Le TPS permet à un petit nombre de personnes de vivre et de travailler aux États-Unis si elles sont considérées comme étant en danger en cas de retour dans leur pays d'origine, en raison d'une guerre, d'une catastrophe naturelle ou d'autres circonstances exceptionnelles.

Environ 1.400 Yéménites bénéficient de ce statut aux Etats-Unis.

L'administration Trump a déjà supprimé les protections TPS de nombreux Etats, comme le Venezuela, Haïti ou le Népal, dans le cadre de sa politique drastique visant à réduire l'immigration.

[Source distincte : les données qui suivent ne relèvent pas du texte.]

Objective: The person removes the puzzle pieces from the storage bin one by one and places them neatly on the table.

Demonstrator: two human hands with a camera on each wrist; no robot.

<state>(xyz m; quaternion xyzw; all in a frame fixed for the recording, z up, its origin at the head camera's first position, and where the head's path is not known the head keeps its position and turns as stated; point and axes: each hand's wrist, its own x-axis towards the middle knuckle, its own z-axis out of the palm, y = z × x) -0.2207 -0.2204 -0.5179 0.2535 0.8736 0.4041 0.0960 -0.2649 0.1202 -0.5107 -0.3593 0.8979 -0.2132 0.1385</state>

Le Yémen est un des pays les plus pauvres du monde et fait face à une guerre civile depuis 2014.

"Après avoir examiné la situation dans le pays et consulté les agences gouvernementales américaines compétentes, j'ai déterminé que le Yémen ne remplissait plus les conditions légales pour bénéficier du statut de protection temporaire", a déclaré Mme Noem dans un communiqué.

"Permettre aux bénéficiaires du TPS yéménites de rester temporairement aux États-Unis est contraire à notre intérêt national", a ajouté la ministre.

Les bénéficiaires du TPS yéménite qui n'ont aucune autre base légale pour rester aux États-Unis ont 60 jours pour quitter le territoire américain, sous peine d'être arrêtés, précise le communiqué, promettant un billet d'avion gratuit et une "prime de départ" de 2.600 dollars à ceux qui partiront de leur plein gré.